--- WORK ITEM ---
Every line of the listing must be reproduced as it stands. Leave the images behind.

--- STORED DATA ---
==================================================
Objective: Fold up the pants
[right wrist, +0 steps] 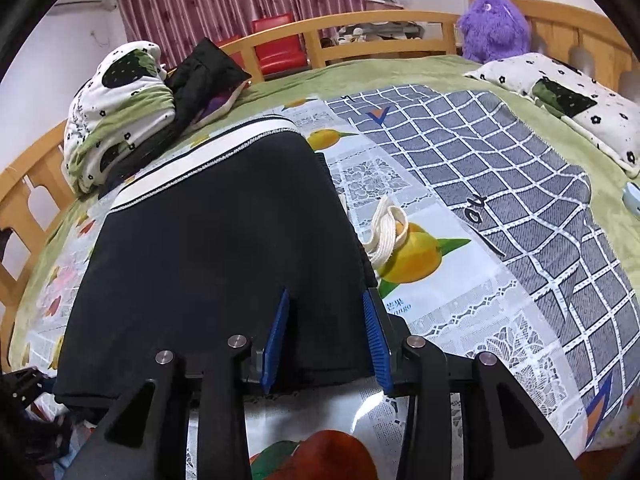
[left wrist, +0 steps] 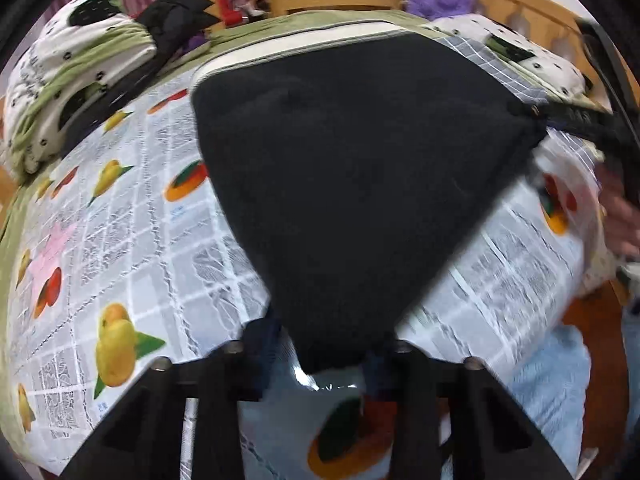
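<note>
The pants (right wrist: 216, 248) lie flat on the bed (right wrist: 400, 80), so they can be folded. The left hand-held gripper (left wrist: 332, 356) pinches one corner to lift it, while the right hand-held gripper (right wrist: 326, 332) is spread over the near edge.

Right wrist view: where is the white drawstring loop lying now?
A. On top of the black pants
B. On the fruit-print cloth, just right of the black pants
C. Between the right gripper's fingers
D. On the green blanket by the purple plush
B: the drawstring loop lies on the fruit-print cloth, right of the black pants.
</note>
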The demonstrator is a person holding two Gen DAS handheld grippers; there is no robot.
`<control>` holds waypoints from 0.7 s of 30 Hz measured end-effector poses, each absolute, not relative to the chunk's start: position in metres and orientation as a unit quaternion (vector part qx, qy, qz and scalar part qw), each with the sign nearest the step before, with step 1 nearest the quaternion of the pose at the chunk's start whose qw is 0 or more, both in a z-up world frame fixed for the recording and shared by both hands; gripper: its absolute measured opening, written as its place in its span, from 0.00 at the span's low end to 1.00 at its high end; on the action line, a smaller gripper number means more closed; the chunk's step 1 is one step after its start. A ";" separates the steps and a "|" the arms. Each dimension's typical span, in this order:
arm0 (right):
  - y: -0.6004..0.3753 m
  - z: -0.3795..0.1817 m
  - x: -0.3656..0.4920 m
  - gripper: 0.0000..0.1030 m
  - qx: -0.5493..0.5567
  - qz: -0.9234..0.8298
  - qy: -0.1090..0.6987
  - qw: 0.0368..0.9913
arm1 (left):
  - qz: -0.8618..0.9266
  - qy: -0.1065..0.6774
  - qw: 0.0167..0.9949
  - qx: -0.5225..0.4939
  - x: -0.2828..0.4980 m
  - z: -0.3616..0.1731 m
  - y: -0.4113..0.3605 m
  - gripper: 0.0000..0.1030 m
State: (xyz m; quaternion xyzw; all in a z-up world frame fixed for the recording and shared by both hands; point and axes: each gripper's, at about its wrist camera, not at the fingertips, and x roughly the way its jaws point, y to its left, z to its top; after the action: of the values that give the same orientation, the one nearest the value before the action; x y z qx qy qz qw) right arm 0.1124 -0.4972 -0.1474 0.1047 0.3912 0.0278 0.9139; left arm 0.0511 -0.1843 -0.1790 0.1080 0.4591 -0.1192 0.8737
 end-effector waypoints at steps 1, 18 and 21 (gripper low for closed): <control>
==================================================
--- OUTPUT BELOW ---
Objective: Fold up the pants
[right wrist, +0 steps] 
[left wrist, +0 steps] 
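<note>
The pants (right wrist: 216, 248) lie flat on the bed (right wrist: 400, 80), so they can be folded. The left hand-held gripper (left wrist: 332, 356) pinches one corner to lift it, while the right hand-held gripper (right wrist: 326, 332) is spread over the near edge.

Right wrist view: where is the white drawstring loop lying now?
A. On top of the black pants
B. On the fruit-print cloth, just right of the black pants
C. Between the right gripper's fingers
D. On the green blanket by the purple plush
B: the drawstring loop lies on the fruit-print cloth, right of the black pants.
</note>
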The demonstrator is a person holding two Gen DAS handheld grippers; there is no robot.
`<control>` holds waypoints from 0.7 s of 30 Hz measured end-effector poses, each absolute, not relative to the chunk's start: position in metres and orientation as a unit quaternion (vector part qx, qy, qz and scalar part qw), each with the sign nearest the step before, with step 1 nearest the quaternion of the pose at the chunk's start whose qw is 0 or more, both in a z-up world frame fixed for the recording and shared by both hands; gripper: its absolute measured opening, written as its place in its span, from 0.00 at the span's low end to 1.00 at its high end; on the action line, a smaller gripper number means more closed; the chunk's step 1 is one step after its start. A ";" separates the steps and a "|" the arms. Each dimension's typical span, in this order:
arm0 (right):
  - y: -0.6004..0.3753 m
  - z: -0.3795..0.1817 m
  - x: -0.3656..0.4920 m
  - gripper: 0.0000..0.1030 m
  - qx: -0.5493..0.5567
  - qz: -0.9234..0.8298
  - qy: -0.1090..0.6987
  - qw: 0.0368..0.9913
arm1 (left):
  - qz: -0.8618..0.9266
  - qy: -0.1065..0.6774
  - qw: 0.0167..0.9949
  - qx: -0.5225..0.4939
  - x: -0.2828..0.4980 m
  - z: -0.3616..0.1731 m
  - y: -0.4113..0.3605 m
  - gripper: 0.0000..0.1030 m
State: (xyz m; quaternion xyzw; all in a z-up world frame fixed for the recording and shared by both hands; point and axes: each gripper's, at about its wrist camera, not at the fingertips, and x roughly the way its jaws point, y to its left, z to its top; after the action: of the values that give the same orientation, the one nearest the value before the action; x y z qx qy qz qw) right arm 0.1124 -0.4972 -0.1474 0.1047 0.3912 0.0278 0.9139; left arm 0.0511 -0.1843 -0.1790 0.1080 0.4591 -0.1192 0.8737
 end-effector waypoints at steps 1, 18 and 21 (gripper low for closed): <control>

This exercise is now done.